Ho Rui An says that he became interested in using lecture as performance because they exploded cinema:
"The first medium that I was deeply engaged with as an artist was film, and I still make videos and work in a moving image context. The move into the lecture as a performance medium came about because I was interested in exploding the form of film toward a kind of paracinema. One form that fascinated me when I was researching cinema history is the cinematic lecture. This is the form in which most films were presented in the early days of cinema, where cinema meant a semitheatrical experience involving a live body. There was almost always a live body either introducing the film or even directly participating in the narrative itself. In Japan, there was the benshi narrator. In Thailand, there were the versionists who would travel in troupes in the provinces, where they would present films accompanied by a live aural performance that served to supplement the projected image in various ways, from narration to dubbing, commentary or even critique. I thank the Thai film historian May Adadol Ingawanij for introducing this history to me. She shared that sometimes the versionist would even replace the names of the characters with the names of villagers. Given that many of these films were made in Hollywood or India, you can read this practice as an extreme localization of the foreign or generic.

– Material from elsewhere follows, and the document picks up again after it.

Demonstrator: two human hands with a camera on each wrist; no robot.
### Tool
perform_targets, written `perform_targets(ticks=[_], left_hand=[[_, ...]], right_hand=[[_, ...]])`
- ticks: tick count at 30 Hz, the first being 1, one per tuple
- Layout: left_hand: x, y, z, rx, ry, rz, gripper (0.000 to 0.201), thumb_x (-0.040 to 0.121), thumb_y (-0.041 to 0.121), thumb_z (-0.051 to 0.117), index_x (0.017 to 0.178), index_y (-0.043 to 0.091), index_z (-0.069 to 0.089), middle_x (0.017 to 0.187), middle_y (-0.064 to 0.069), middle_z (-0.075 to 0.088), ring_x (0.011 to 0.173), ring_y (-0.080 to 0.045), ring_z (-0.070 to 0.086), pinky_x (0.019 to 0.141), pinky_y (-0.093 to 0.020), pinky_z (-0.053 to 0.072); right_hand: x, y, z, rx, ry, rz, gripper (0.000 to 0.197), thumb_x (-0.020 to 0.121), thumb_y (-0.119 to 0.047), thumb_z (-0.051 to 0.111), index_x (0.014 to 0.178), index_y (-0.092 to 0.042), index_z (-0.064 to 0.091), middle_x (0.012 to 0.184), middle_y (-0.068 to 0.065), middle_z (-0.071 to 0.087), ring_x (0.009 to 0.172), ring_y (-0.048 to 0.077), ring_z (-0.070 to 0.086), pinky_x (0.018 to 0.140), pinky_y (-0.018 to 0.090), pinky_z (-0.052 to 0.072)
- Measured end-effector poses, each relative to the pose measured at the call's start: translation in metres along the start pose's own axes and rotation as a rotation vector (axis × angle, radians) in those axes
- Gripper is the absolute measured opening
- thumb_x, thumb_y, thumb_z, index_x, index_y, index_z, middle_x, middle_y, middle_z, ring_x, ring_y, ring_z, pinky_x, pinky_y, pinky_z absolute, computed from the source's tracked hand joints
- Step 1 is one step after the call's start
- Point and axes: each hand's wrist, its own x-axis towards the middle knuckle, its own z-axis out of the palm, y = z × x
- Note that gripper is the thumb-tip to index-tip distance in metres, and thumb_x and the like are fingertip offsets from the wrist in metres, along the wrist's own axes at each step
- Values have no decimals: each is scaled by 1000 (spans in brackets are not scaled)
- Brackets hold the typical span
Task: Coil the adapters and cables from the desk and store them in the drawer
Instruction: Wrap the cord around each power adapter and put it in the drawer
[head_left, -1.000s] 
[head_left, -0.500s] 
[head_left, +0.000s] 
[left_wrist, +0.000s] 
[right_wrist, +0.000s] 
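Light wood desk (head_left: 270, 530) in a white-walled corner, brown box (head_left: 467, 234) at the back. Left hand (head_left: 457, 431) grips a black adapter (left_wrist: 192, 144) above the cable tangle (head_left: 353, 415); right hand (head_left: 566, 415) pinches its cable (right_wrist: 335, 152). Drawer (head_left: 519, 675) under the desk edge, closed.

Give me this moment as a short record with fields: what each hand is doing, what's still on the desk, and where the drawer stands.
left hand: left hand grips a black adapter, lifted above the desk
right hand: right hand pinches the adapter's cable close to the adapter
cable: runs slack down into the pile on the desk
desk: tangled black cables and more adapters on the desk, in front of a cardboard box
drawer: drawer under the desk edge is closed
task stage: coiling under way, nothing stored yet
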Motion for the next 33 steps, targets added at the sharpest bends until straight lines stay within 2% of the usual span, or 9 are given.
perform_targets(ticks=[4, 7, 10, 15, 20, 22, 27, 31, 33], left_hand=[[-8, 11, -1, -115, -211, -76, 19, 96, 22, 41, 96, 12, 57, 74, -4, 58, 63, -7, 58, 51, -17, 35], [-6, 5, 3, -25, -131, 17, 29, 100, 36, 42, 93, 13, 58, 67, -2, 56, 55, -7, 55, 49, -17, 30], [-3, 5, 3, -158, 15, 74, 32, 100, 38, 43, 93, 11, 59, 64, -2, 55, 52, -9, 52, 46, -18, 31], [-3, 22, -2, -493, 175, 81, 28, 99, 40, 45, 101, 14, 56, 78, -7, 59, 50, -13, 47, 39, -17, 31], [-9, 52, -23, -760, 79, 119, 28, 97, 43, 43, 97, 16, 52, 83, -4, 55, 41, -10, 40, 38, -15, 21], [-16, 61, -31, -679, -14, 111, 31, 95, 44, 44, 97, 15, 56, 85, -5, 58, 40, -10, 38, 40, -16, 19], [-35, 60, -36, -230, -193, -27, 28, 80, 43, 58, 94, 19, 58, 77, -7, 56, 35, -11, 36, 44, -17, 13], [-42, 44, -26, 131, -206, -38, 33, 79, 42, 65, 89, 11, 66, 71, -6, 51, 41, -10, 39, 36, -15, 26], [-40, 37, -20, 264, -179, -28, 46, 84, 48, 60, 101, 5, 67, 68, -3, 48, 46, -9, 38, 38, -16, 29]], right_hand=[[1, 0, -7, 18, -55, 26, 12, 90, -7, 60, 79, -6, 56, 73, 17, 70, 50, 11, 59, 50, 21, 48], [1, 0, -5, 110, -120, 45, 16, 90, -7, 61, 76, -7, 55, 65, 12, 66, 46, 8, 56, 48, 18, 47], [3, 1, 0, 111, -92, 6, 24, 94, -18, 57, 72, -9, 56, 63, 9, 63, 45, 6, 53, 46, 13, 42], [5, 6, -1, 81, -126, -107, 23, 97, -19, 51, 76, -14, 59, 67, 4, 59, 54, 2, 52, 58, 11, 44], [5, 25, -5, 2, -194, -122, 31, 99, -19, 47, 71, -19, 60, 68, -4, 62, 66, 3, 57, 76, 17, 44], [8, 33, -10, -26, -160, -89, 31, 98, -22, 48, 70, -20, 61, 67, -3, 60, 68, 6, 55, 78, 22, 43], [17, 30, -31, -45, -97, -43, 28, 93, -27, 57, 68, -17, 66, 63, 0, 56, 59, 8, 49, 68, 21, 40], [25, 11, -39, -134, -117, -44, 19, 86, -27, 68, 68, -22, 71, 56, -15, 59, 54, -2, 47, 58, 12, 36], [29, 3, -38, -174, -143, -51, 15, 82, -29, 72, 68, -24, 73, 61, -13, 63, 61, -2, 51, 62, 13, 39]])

In engaging with this history, I was fascinated by the positionality of the live body beside the screen, sometimes speaking about the film being projected, sometimes speaking inside of it by voicing the characters, sometimes speaking around it, or sometimes speaking back to it. It was very refreshing for me to see how the apparatus of cinema changes in these different contexts, because if you were to go to the cinema today, you would have the impression that the apparatus hasn’t really changed since the 1930s. Even with 3D today, it’s still pretty much a single-screen experience. The unicity of the experience continues to be valorized despite all the other innovations that have happened within the parameters of the screen itself. Compare this to contemporary art, where the material form of the artwork has completely exploded. I think one reason is that some of these more vernacular understandings of cinema that took the medium beyond the single screen were so deformalized that even the people who were effectively bringing the film to life were not seen as artists or innovators in their time. They thus remain paracinematic in relation to what is held up to be “cinema proper.”"
Link to the interview.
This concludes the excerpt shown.